A natureza das águas
Quarto filme do capixaba Diego Zon, “Das Águas que Passam” estreou em fevereiro na competição de curtas do 66º Festival de Berlim. O curta acompanha uma família de pescadores na vila Regência, em Linhares, norte do Espírito Santo, onde o Rio Doce encontra o mar. Zon conta que o curta partiu do desejo de “fazer um filme da relação do homem com um lugar, uma interação homem-natureza”. “Minha intenção foi buscar por uma comunidade em que ainda se praticasse a pesca artesanal. A partir do sul do Espírito Santo, percorri quase todo o litoral. Em alguns lugares, havia esse tipo de pescador, mas lá senti que seria possível realizar o filme com a atmosfera imaginada. Essas camadas de fronteiras entre terra, rio e mar, foi a primeira boa impressão que tive”, conta o cineasta, que realizou o filme com R$ 50 mil de edital local.
O mar sempre encantou Zon, com o qual tem uma ligação afetiva desde a infância. “[Lá] senti uma grande conotação poética no encontro das águas do rio com o mar. Então, procurei me debruçar sobre o cotidiano de um pescador, um homem com uma relação integrada com essas águas. A olhos apressados, sua rotina poderia parecer repetitiva, com uma singularidade quase imperceptível, mas foi-me revelando contornos sensoriais distintos daqueles da percepção do senso comum”, discorre.
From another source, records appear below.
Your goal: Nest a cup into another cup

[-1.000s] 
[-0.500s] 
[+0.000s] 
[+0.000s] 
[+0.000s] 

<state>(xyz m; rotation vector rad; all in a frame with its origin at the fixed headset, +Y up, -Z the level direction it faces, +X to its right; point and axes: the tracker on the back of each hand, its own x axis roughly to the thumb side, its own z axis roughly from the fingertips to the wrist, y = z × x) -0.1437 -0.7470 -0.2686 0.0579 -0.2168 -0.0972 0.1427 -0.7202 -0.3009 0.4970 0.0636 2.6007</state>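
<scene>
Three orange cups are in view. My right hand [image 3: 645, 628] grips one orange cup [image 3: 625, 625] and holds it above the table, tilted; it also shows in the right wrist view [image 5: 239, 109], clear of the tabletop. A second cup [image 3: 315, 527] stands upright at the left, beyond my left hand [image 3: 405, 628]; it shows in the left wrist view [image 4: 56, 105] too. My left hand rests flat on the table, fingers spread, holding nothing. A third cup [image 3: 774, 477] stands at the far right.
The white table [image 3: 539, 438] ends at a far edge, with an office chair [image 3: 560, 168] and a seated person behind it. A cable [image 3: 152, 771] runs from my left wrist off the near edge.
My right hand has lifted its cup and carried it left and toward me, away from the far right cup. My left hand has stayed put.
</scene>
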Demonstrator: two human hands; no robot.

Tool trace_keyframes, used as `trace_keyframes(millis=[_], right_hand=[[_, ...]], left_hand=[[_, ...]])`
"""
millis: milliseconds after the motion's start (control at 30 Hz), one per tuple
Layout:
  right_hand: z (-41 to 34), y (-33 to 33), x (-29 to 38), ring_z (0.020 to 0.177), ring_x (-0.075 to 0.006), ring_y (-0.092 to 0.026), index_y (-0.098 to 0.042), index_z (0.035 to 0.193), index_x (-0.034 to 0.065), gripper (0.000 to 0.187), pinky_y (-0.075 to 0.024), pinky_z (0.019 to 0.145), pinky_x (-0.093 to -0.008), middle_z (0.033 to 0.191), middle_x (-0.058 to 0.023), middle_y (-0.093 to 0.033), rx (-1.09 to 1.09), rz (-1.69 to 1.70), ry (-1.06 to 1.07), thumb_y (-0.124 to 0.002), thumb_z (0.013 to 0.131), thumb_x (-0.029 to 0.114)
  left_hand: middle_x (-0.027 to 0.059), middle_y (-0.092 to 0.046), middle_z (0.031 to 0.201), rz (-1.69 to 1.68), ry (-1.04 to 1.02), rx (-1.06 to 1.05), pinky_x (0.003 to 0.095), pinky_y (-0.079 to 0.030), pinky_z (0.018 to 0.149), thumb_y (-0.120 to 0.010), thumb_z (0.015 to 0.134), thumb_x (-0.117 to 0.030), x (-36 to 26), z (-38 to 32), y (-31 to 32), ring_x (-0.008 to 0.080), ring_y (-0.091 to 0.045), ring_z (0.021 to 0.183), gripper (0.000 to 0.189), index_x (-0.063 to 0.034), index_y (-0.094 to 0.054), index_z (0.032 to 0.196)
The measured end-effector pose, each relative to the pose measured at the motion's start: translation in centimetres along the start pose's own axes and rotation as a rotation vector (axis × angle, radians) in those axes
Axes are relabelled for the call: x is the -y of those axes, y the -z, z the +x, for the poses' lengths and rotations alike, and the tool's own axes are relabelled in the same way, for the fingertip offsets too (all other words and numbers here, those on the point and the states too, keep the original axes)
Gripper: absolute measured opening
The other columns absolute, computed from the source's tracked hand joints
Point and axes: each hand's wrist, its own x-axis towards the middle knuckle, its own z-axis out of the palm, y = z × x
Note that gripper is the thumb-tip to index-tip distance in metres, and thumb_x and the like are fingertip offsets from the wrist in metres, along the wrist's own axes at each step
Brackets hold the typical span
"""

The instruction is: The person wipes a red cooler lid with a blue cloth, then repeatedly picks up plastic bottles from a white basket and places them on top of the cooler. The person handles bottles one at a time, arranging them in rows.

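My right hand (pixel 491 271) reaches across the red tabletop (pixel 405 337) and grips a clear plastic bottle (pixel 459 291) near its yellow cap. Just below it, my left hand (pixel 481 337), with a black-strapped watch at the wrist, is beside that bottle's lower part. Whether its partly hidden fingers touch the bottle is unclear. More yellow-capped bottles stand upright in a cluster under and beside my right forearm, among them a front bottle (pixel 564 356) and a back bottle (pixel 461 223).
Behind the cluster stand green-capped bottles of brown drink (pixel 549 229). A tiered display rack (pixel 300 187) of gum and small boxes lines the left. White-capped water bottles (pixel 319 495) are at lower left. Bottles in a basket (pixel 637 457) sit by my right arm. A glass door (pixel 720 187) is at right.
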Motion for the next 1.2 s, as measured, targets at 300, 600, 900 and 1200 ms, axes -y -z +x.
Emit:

Em “Das Águas que Passam”, Zon opta por um registro documental observacional, à distância, criando as paisagens por suas imagens, as cores, texturas, relevos, onde rio, mar, céu e terra se encontram – um espaço em que o homem se integra à natureza, compondo a mise-en-scène. O ritmo parte do mar, construindo uma atmosfera imersiva. “Queria que a obra fosse quase não-verbal e que a narrativa apostasse no poder da imagem e da paisagem sonora. Um descortinar paciente, que ora revelasse uma contemplação e respeito do personagem com seu lugar, e, ora, momentos de agitação das águas e de mergulho no interior do personagem. Uma troca de ritmo, como as ondas, que podem mudar a intensidade da força repentinamente”, comenta Zon, que antes fez o documentário “O Maestro de Si” (2010) e as ficções “A Nona Vítima” (2011) e “Os Lados da Rua” (2012).
A escolha do local e do registro impuseram algumas questões para a produção. Buscando discrição na vila, que possui menos de mil habitantes, Zon compôs uma equipe pequena, com cinco pessoas, que filmou no local por sete dias, em março de 2015. As cenas em água foram realizadas na foz do rio, na arrebentação e em alto-mar, onde passaram dois dias e uma noite.
O filme estreou no Brasil no 20º Cine PE, em maio. No momento, Zon desenvolve o roteiro de seu primeiro longa-metragem, uma ficção.